# [What to work on]
Take the entries below and print only the lines from the one with "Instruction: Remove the" through the one with "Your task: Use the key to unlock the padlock", exactly as they stand, both ends included.

# [Given records]
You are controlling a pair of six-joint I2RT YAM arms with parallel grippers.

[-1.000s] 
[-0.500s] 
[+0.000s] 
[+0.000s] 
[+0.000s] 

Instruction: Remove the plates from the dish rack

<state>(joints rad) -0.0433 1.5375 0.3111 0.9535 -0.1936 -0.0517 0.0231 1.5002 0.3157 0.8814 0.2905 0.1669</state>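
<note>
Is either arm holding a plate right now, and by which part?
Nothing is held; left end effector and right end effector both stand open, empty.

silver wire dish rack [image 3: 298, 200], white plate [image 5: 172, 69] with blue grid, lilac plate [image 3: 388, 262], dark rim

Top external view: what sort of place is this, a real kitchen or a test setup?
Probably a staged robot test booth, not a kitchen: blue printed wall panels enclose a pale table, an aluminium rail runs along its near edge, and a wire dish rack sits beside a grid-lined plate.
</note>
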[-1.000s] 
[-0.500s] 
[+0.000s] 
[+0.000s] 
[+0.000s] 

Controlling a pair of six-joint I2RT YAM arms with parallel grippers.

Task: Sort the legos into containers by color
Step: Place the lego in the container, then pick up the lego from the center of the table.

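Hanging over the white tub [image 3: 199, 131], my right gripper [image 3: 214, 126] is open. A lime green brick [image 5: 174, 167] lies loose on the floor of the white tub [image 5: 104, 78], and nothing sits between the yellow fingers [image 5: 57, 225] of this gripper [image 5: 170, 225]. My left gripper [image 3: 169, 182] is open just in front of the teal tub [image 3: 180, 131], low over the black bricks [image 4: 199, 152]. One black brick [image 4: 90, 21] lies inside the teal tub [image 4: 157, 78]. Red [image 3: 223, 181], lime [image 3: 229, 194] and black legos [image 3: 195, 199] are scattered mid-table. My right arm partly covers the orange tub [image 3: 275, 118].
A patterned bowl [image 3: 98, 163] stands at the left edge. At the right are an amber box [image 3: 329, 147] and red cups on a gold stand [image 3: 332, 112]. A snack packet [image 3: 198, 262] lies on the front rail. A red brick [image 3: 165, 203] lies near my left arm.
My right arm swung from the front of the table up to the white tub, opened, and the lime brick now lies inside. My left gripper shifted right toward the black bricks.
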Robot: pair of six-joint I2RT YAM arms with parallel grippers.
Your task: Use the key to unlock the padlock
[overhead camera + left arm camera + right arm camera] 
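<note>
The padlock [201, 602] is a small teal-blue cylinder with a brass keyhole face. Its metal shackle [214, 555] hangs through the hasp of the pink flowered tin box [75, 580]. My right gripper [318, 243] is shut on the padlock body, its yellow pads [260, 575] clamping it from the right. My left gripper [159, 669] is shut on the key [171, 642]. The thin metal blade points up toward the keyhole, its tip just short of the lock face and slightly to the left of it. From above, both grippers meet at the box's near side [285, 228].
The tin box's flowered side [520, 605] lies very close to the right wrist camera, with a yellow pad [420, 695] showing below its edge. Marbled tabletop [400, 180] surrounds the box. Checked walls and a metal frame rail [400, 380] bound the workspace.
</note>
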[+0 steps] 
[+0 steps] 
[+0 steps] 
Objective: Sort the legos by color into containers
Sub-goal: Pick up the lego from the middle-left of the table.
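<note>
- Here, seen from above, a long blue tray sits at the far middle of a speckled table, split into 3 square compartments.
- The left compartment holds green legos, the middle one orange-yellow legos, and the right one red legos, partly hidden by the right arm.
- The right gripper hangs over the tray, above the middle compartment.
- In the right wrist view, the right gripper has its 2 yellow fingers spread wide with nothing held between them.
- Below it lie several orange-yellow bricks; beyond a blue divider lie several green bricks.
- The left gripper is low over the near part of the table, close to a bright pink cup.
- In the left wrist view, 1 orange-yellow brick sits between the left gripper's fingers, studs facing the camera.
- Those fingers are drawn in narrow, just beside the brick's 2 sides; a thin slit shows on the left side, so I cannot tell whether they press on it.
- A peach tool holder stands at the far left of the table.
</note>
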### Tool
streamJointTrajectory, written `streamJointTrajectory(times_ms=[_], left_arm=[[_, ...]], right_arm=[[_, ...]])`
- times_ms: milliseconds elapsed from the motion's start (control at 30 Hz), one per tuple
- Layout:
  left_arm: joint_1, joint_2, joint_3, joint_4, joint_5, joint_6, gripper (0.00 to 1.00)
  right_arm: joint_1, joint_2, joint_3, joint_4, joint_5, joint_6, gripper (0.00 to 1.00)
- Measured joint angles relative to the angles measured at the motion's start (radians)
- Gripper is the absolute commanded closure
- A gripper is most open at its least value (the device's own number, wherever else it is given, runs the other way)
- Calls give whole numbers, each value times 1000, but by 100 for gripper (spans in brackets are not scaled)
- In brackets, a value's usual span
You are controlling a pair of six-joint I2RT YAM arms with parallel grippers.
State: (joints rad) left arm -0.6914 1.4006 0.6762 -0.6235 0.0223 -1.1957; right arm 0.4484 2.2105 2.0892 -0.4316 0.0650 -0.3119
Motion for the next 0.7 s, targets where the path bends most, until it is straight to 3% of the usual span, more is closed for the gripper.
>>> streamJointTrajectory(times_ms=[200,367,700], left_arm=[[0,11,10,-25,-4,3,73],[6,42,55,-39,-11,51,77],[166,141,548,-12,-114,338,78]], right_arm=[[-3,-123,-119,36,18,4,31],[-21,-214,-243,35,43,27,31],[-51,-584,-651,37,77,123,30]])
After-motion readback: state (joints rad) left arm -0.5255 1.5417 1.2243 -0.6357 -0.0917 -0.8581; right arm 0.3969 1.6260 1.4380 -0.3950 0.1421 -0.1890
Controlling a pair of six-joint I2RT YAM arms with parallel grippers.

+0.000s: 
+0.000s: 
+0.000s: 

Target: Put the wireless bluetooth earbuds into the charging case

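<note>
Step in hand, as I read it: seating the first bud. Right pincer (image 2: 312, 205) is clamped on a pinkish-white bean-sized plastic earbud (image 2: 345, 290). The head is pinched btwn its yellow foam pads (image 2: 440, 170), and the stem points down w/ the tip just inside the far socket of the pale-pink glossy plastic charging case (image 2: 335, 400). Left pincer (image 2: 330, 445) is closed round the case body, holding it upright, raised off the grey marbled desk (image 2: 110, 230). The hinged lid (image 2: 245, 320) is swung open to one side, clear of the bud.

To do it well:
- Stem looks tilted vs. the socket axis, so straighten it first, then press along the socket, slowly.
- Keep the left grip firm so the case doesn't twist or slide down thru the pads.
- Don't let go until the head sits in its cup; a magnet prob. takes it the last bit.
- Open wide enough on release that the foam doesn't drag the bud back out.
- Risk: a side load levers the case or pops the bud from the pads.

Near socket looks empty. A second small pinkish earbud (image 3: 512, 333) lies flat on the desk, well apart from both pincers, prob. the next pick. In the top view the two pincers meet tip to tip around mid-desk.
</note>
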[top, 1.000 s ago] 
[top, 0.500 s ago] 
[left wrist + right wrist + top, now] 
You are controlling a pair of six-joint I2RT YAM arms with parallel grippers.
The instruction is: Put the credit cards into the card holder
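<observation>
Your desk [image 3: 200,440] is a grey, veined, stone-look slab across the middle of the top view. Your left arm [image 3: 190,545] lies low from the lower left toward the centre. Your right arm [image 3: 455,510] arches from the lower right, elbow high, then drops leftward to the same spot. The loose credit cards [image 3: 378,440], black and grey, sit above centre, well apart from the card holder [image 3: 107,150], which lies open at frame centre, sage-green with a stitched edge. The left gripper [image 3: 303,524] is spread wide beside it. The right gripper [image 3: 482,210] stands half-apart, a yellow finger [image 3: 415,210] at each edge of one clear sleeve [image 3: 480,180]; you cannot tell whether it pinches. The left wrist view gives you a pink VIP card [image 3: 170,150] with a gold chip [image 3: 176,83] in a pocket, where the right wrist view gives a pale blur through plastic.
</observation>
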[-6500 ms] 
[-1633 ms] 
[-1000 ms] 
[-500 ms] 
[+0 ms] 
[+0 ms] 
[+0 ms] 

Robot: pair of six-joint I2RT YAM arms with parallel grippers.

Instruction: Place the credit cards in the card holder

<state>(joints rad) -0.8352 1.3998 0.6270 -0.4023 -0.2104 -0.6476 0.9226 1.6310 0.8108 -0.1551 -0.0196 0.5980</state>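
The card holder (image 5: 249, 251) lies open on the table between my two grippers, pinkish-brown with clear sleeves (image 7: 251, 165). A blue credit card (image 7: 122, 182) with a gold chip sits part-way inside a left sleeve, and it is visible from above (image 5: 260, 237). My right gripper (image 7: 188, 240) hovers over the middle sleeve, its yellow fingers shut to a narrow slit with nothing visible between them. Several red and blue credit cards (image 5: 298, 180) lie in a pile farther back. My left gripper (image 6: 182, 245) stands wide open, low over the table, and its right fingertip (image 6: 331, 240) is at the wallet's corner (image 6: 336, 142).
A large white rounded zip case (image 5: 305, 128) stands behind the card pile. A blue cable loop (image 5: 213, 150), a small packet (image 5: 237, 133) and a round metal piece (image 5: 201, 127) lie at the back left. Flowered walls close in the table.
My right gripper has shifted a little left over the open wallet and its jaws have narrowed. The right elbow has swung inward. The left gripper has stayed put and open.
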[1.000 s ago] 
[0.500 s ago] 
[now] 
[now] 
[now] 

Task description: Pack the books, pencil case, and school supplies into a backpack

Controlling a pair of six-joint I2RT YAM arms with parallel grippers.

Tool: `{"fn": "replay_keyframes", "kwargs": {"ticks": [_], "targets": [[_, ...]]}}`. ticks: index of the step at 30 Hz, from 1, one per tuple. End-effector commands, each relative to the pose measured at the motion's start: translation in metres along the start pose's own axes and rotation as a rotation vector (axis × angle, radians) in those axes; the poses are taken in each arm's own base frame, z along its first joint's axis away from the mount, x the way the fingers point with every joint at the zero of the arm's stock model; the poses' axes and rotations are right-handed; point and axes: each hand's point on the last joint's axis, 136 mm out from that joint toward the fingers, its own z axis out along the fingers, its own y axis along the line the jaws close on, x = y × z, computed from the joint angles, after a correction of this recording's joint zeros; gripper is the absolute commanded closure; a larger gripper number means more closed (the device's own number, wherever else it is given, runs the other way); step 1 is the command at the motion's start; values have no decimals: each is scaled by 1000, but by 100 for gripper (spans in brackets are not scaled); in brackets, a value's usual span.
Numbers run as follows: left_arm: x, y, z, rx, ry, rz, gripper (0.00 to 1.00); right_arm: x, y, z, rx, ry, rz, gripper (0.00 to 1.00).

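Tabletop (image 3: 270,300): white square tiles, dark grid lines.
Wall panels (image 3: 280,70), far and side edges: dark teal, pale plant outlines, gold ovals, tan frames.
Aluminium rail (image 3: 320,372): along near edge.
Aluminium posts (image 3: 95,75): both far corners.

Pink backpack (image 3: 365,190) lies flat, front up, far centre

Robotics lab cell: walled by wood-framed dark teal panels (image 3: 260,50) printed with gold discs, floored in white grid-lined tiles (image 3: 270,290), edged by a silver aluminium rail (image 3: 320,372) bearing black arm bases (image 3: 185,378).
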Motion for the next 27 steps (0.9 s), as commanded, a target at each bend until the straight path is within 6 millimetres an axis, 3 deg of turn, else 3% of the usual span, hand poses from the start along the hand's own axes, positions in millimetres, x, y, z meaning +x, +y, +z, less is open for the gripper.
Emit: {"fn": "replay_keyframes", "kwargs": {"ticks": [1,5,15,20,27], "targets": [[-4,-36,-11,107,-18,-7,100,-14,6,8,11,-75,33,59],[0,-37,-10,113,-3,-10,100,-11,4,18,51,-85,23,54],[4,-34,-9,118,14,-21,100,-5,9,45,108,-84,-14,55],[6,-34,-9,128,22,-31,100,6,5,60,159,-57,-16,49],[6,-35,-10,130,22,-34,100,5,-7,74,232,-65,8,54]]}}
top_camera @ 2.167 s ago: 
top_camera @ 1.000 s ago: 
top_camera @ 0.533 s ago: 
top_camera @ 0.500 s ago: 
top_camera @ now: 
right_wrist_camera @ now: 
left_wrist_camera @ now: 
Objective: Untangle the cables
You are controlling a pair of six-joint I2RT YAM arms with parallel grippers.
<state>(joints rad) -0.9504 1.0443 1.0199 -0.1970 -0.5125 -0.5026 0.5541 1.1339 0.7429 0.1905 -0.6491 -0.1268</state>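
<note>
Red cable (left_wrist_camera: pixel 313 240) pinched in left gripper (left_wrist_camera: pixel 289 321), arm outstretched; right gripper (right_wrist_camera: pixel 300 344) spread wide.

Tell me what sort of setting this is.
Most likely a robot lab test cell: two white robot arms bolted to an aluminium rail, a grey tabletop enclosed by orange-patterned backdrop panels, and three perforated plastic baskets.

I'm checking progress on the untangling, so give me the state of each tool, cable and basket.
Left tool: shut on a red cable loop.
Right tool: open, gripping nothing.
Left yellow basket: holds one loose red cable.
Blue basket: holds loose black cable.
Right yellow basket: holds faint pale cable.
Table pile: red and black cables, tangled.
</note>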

# [Response box]
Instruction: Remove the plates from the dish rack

<state>(joints rad) -0.0433 1.5375 0.3111 0.9535 -0.1936 -0.0517 0.0231 1.5002 0.3157 0.8814 0.2905 0.1669</state>
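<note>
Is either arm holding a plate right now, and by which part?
Nothing is held; left end effector and right end effector both stand open, empty.

silver wire dish rack [image 3: 298, 200], white plate [image 5: 172, 69] with blue grid, lilac plate [image 3: 388, 262], dark rim

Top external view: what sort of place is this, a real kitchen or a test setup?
Probably a staged robot test booth, not a kitchen: blue printed wall panels enclose a pale table, an aluminium rail runs along its near edge, and a wire dish rack sits beside a grid-lined plate.
</note>
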[-1.000s] 
[-0.500s] 
[+0.000s] 
[+0.000s] 
[+0.000s] 

Controlling a pair of six-joint I2RT YAM arms with parallel grippers.

Task: Sort the legos into containers by color
Step: Place the lego in the container, then pick up the lego from the center of the table.

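Hanging over the white tub [image 3: 199, 131], my right gripper [image 3: 214, 126] is open. A lime green brick [image 5: 174, 167] lies loose on the floor of the white tub [image 5: 104, 78], and nothing sits between the yellow fingers [image 5: 57, 225] of this gripper [image 5: 170, 225]. My left gripper [image 3: 169, 182] is open just in front of the teal tub [image 3: 180, 131], low over the black bricks [image 4: 199, 152]. One black brick [image 4: 90, 21] lies inside the teal tub [image 4: 157, 78]. Red [image 3: 223, 181], lime [image 3: 229, 194] and black legos [image 3: 195, 199] are scattered mid-table. My right arm partly covers the orange tub [image 3: 275, 118].
A patterned bowl [image 3: 98, 163] stands at the left edge. At the right are an amber box [image 3: 329, 147] and red cups on a gold stand [image 3: 332, 112]. A snack packet [image 3: 198, 262] lies on the front rail. A red brick [image 3: 165, 203] lies near my left arm.
My right arm swung from the front of the table up to the white tub, opened, and the lime brick now lies inside. My left gripper shifted right toward the black bricks.
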Robot: pair of six-joint I2RT YAM arms with parallel grippers.
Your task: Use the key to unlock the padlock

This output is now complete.